None of this is to say that political journalism isn’t important. I wouldn’t have spent years of my life doing it if I didn’t think it mattered. But, from the luxurious position of watching an election without trying to cover it (the last time I was in this position was 1997) I’m free to say something that always troubled me about campaign reporting: it doesn’t matter anywhere near as much as we say it does.
Elections, like other big set-piece events, have grown disproportionately in media terms. Because they’re happening, journalists feel obliged to pile more and more scarce resources into covering them, offering more and more analysis and interpretation. And the thing about covering something is that by doing so, you make a judgement, and statement. You’re saying it matters, it’s important. Whether consciously or not, hacks (who love this stuff, and rightly so) covering elections proceed on the basis that the things they’re covering matter. With that assumption in place, all that remains is deciding exactly how important they are, and why. Arguing that something doesn’t really matter isn’t an option. Really, when was the last time you read a correspondent’s analysis that said ‘that story you’ve just read or heard – forget it. It won’t make any difference to anything.’
This general election is especially prone to this vice. Most of the people covering it know that the national-level messaging they focus on makes no material difference to the outcome: the Conservatives will win. The stuff that matters more (turnout and organisation, especially at regional and seat level) is difficult to see and boring to report. So we’re left with national-level politicians doing and saying things that don’t really matter.
Diane Abbott can’t add up? Doesn’t matter: voters have already either decided Labour is hopeless, or to stick with the party anyway. Theresa May is rude about the EU? Doesn’t matter. If you think Brexit is a disaster, it confirms your horror. If you don’t, it’s a Tory leader bashing Brussels: dog bites man. This is true in Brussels too: EU politicians, even commissioners, have fought elections too, remember. Brexit will go just as well/badly as it would have without Mrs May’s moment. What happens on the campaign trail stays on the campaign trail.
It’s always been this way. Election sensations attract so much attention because they’re a break from the grinding tedium of what ‘campaigning’ actually involves: knocking on doors, handing out leaflets, repeating the same words over and over again – stuff we all hate reporting. When John Prescott punches a voter, Sharon Storer berates Tony Blair, when Neil Kinnock gives an awful speech in Sheffield, or Michael Fallon makes a crass remark about Ed Miliband and his brother, these things grab attention and occupy bored journalists, and maybe even stick in the memory as a result. But change voters’ minds? Change election results? I think not.
Before June 8 finally arrives, there will be more of these moments: gaffes, attacks, leaks and rows.
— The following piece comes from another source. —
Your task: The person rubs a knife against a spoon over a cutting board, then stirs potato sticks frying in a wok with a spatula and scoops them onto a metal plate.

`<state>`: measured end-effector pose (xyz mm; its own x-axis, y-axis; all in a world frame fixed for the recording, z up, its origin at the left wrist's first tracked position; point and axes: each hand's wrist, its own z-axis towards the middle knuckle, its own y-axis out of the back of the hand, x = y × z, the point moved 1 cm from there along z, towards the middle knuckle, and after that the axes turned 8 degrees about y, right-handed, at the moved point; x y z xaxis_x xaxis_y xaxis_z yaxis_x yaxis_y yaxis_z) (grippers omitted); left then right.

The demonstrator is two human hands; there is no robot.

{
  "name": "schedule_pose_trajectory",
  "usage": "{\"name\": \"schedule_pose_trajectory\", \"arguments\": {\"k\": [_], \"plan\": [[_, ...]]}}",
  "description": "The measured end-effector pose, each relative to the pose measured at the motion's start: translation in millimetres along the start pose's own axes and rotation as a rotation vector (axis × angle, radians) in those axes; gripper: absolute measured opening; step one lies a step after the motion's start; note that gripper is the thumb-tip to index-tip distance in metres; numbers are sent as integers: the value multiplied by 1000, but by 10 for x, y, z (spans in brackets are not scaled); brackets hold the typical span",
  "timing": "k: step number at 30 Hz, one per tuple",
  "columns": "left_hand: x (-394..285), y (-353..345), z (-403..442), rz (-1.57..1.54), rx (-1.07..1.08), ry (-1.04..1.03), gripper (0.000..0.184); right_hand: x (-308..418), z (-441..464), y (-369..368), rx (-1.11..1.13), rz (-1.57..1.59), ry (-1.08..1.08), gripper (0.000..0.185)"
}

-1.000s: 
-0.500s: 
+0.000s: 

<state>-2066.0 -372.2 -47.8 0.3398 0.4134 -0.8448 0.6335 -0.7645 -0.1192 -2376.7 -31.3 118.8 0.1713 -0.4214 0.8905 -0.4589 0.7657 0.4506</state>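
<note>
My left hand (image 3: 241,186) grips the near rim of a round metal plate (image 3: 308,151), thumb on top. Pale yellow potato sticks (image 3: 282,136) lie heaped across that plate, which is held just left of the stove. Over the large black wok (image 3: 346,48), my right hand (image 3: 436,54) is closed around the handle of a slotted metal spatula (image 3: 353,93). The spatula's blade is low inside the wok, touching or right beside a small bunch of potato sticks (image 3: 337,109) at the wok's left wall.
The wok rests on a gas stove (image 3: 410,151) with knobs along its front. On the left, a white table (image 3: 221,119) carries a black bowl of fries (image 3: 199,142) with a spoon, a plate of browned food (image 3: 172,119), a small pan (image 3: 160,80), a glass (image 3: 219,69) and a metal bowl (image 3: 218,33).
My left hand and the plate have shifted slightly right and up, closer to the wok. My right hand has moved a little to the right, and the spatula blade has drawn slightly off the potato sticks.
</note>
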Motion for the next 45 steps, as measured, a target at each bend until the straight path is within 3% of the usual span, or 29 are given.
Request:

All will be presented as exciting and possibly even unprecedented: a new low, a break with convention, a rubicon crossed. They won’t matter.
Yet if your job is to write or talk about politics for an organisation that’s decided to devote your time and its money to covering this election, that’s a difficult thing to say. Hence all those acres of discussion about the meaning and significance of things that have little of either. And there’s still more than a month to go until we get the news that actually matters, that most people will actually register: the result.
So today, sit back, think of the hacks being spared the ordeal of analysing the irrelevant, and — in the words of one of our great poets – enjoy the silence.